Further adjusted analysis is shown in Table 4. After accounting for age, there was a trend toward a correlation between CV stiffness and total overall PAT-D score (p = .10), whereas the correlation with the PAT-D mobility score remained significant (p = .04). After stratifying by gender, the correlation between CV stiffness and overall PAT-D score was significant in men (rho = 0.138, p = .04), but not in women (rho = −0.037, p = .58; Figure 1A). The correlation between CV stiffness and mobility score was also significant for men (rho = 0.134, p = .05), but not for women (rho = −0.004, p = .95; Table 4). There was no significant correlation between CV stiffness and either ADL or IADL score in either men or women, even after accounting for age. After accounting for CAD, dyslipidemia, diabetes mellitus, and smoking history, a strong trend between CV stiffness and mobility score remained (p = .06–.10), and the percent mediation for these three variables combined was only 26%. After accounting for age, CV stiffness trended toward an association with walk speed (p = .08) and was associated with the 400-m walk time (p = .02; Table 3). After stratifying for gender, this correlation was present in men (p = .03), but not in women (p = .53).
Table 4.
PP/SVi | |||
---|---|---|---|
Adjusted for age | All Subjects (n = 445) | Men (n = 213) | Women (n = 232) |
Total overall | 0.078 | 0.138 | −0.037 |
p = .10 | p = .04 | p = .58 | |
Total ADL | 0.032 | 0.059 | −0.034 |
p = .50 | p = .39 | p = .61 | |
Total mobility | 0.096 | 0.134 | −0.004 |
p = .04 | p = .05 | p = .95 | |
Total IADL | −0.001 | 0.064 | −0.107 |
p = .86 | p = .35 | p = .10 | |
Adjusted for age | Subgroup Analysis (n = 109) | Men (n = 48) | Women (n = 61) |
Leg extensor power (watts) | −0.083 | −0.071 | 0.059 |
p = .39 | p = .63 | p = .65 | |
Isometric leg strength (Newton-meter) | −0.121 | 0.120 | −0.152 |
p = .21 | p = .29 | p = .24 | |
4-m gait speed (m/s) | −0.173 | −0.157 | −0.085 |
p = .08 | p = .29 | p = .53 | |
400-m walk time (s) | 0.227 | 0.322 | 0.094 |
p = .02 | p = .03 | p = .53 |
Note: Correlations are Spearman’s nonparametric rank correlations. ADL = activities of daily living; IADL = instrumental activities of daily living; PAT-D = Pepper Assessment Tool for Disability; PREDICT = Pulmonary Edema and Stiffness of the Vascular System.
In the subset of 390 patients undergoing PWV measures, there were nonsignificant trends between PWV and overall PAT-D score (rho = 0.096, p = .058) and between PWV and mobility score (rho = 0.084, p = .097).

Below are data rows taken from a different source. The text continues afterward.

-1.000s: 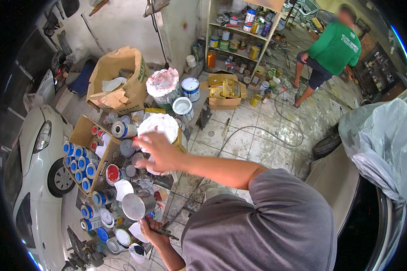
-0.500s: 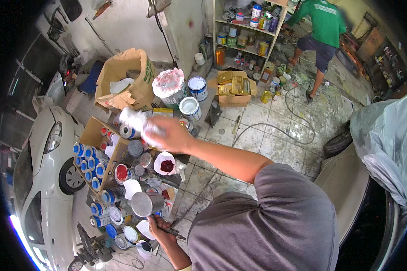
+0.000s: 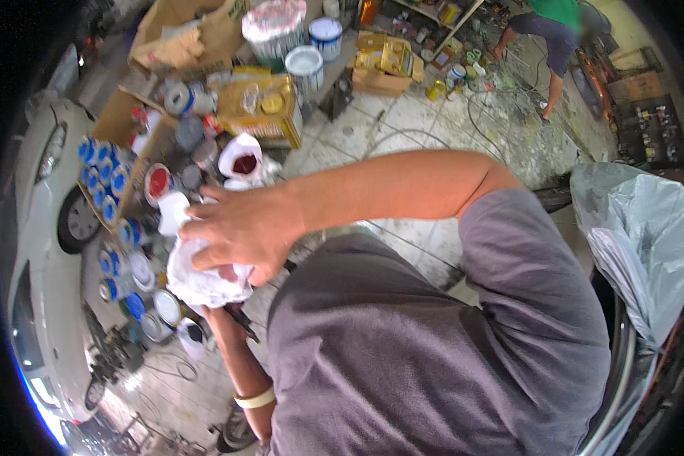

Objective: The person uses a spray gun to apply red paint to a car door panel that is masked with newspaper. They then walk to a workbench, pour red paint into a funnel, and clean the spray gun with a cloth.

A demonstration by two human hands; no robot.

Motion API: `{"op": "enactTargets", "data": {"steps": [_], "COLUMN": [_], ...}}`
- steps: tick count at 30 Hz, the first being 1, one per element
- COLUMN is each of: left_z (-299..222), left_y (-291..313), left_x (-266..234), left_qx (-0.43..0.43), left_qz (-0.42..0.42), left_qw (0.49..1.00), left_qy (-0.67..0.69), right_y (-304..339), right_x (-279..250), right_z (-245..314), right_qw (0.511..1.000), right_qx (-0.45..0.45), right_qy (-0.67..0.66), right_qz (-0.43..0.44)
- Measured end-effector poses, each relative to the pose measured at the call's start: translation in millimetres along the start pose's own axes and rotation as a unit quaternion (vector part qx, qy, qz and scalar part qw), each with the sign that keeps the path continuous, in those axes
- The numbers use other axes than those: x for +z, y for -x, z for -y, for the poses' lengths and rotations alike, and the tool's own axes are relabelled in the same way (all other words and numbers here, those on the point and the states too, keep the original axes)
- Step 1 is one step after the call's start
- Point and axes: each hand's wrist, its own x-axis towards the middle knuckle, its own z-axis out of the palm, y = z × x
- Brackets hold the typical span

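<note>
My right hand (image 3: pixel 243 224) reaches across from the right, its fingers curled over a crumpled white cloth (image 3: pixel 205 285). Beneath the cloth comes my left hand (image 3: pixel 219 318), a pale band on its wrist and its fingers mostly hidden. A dark piece of what looks like a spray gun (image 3: pixel 242 318) shows beside it. The gun's grey cup is covered by the cloth and hand. Just beyond lie a white paper cone with dark red paint (image 3: pixel 243 158) and an open can of red paint (image 3: pixel 158 184).
Several blue-lidded cans (image 3: pixel 102 171) fill a cardboard box (image 3: pixel 140 171). A gold rectangular tin (image 3: pixel 258 110) and white-rimmed buckets (image 3: pixel 304 64) stand farther off. A white car (image 3: pixel 45 251) is at left, grey plastic sheeting (image 3: pixel 634 228) at right. A person in green (image 3: pixel 558 15) stands at far right.
My right hand has brought the white cloth down toward me, onto the cup above my left hand. The whole view has shifted, bringing the gold tin into sight.
</note>
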Motion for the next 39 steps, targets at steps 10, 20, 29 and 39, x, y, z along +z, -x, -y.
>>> {"op": "enactTargets", "data": {"steps": [10, 20, 29, 39], "left_z": [17.2, 28.0, -25.7, -51.9], "left_y": [8.3, 5.5, 25.9, 15.0], "left_x": [-4.8, -10.3, 3.2, -2.8], "left_qx": [0.001, -0.018, 0.143, 0.064], "left_qz": [-0.041, -0.022, 0.032, 0.067], "left_qw": [0.998, 0.999, 0.988, 0.973], "left_qy": [0.052, -0.027, -0.041, -0.214], "right_y": [-17.6, -49.3, -74.4, -72.8], "right_x": [5.4, 33.0, -6.5, 26.3], "right_z": [34.7, 64.4, 85.9, 38.9], "right_qw": [0.998, 0.979, 0.983, 0.966], "right_qx": [0.04, 0.187, 0.148, 0.244], "right_qy": [-0.002, 0.081, 0.109, -0.006], "right_qz": [0.044, 0.025, 0.022, 0.088]}}
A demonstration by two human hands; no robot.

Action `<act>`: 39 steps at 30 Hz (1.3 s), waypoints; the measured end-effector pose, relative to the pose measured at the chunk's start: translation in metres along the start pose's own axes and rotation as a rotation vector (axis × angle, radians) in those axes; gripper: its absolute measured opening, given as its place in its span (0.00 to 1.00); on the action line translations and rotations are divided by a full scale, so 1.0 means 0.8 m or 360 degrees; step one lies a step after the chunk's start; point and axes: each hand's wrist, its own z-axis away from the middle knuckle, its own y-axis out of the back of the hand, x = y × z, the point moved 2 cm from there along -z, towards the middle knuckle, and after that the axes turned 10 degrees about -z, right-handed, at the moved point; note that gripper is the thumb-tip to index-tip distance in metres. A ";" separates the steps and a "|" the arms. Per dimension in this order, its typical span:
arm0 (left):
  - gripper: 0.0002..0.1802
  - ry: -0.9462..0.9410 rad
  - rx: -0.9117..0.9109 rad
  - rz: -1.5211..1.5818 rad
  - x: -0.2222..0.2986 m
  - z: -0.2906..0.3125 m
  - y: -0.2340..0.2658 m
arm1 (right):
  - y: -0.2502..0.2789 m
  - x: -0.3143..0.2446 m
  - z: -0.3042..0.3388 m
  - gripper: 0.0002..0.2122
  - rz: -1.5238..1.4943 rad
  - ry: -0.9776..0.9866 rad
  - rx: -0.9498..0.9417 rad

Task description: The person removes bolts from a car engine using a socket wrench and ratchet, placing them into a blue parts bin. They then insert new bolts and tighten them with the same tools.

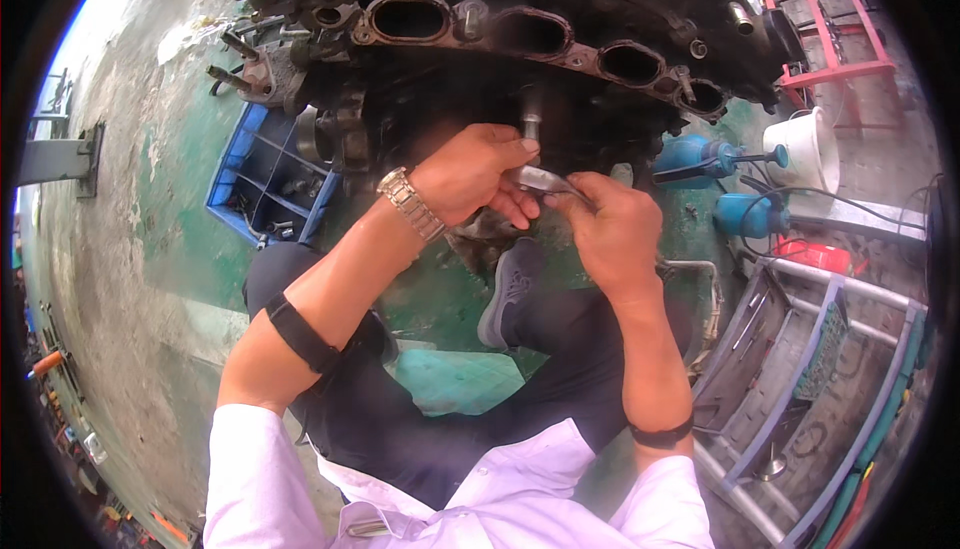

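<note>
A ratchet wrench (pixel 545 182) is held between my hands, below the dark engine (pixel 420 89). My right hand (pixel 612 234) is closed round its handle. My left hand (pixel 470 177) wraps the ratchet's head end, thumb on top and lower fingers loosely curled beneath. A metal socket or extension (pixel 532 127) points up from that hand toward the engine's dark underside; I cannot tell whether it sits on a bolt. Oval ports (pixel 410 19) line the engine face above my hands.
A blue divided tray (pixel 235 174) with small metal parts stands left. On the right are blue bottle-like tools (pixel 690 161), a white bucket (pixel 805 149), a red metal stand (pixel 830 34) and a grey wheeled rack (pixel 810 389). My shoe (pixel 508 294) rests beneath my hands.
</note>
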 end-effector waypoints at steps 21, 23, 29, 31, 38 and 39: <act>0.14 0.0008 -0.0004 -0.0042 -0.006 -0.003 0.007 | 0.009 -0.004 -0.013 0.08 0.0146 0.0241 -0.0114; 0.14 0.0020 -0.0007 -0.0042 -0.005 -0.001 0.007 | 0.010 -0.006 -0.013 0.08 0.0110 0.0303 -0.0072; 0.16 0.0029 0.0003 0.0161 -0.005 0.006 0.002 | 0.011 -0.006 -0.012 0.07 0.0153 0.0323 -0.0079; 0.12 0.0009 0.0001 0.0087 -0.007 0.011 0.000 | 0.009 -0.006 -0.014 0.07 0.0162 0.0321 -0.0073; 0.17 -0.0146 -0.0044 -0.0038 -0.012 0.020 -0.002 | 0.012 -0.007 -0.015 0.08 0.0224 0.0252 -0.0143; 0.17 -0.0144 -0.0025 -0.0076 -0.013 0.020 -0.001 | 0.013 -0.009 -0.016 0.08 0.0245 0.0270 -0.0155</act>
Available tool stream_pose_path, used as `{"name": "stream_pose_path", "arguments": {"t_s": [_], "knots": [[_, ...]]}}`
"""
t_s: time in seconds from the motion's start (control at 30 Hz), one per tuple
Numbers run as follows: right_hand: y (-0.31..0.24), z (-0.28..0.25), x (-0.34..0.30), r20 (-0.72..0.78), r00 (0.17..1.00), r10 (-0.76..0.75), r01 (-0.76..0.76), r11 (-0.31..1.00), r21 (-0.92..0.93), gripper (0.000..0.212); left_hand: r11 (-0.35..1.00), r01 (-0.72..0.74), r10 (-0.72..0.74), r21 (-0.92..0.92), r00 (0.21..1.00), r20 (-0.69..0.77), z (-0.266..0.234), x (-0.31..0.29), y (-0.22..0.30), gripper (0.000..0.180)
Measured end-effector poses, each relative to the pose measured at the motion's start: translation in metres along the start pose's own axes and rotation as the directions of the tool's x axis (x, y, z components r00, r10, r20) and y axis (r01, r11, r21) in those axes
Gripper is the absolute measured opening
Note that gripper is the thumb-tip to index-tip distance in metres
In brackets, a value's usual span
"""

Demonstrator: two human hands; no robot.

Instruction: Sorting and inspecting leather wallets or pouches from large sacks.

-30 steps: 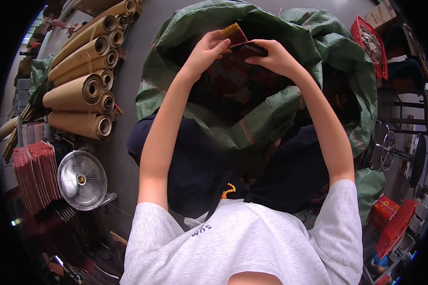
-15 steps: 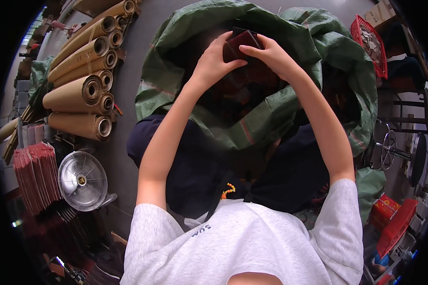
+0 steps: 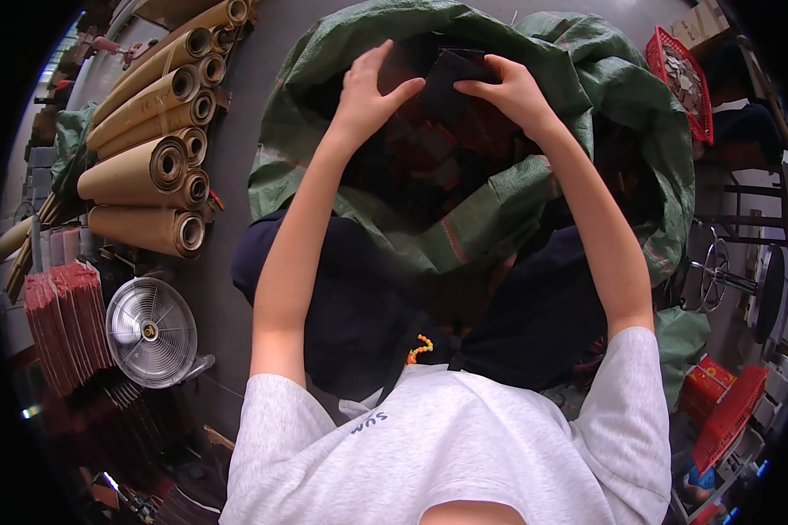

The mean RWT for the entire population was 0.43±0.22 cm. The mean RWT for men was 0.45±0.16 cm, and the mean RWT for women was 0.41±0.26 cm. The mean LV mass index (g/m2) for the entire population was 66±13. The mean LV mass index (g/m2) was 72±14 for the men and 61±10 for the women. Using Spearman’s rank correlation, there was no significant association between RWT and any of the disability measures (p = .25–.88) in either men or women. From this data, it does not appear that concentric remodeling contributes to disability in either men or women.
Discussion
The results of this study indicate that in middle-aged and elderly patients at risk for but yet to experience symptomatic heart failure: (a) resting CV stiffness is higher in women than men; (b) CV stiffness is associated with increased overall disability as measured by PAT-D score (this association persists after accounting for age in men but not in women, and is driven by an association with decreased mobility as opposed to disability associated with ADL or IADL); (c) CV stiffness is associated with increased walk time (this association persists after accounting for age in men but not in women); and (d) in men, the relationship between CV stiffness and disability is only partially accounted for by traditional risk factors.
Several demographic features of the study participants including body mass index, medical history, and CV medication use were similar to those found in other studies evaluating middle-aged and older adults both at risk for or with a diagnosis of compensated CHF (5,44–48). There were, however, some differences in our population of 445 individuals relative to these other previously studied populations. Our study included a higher percentage of women aged 65 years and older, with more of these women being of black race. In addition, the majority of our study population (92%) was hypertensive.
The resting CV stiffness and mobility scores identified in the participants in this study are similar to those reported previously in other populations of elderly individuals (44,45). With regard to cardiac metrics, women exhibited a higher LV ejection fraction (p < .001) and CV stiffness (p = .01). Similar to other studies (33,48), men had lower overall and mobility PAT-D scores (p = .001, p < .001) and higher physical function testing scores (range: p = .02 to p < .001), indicative of less disability and increased strength, compared with women.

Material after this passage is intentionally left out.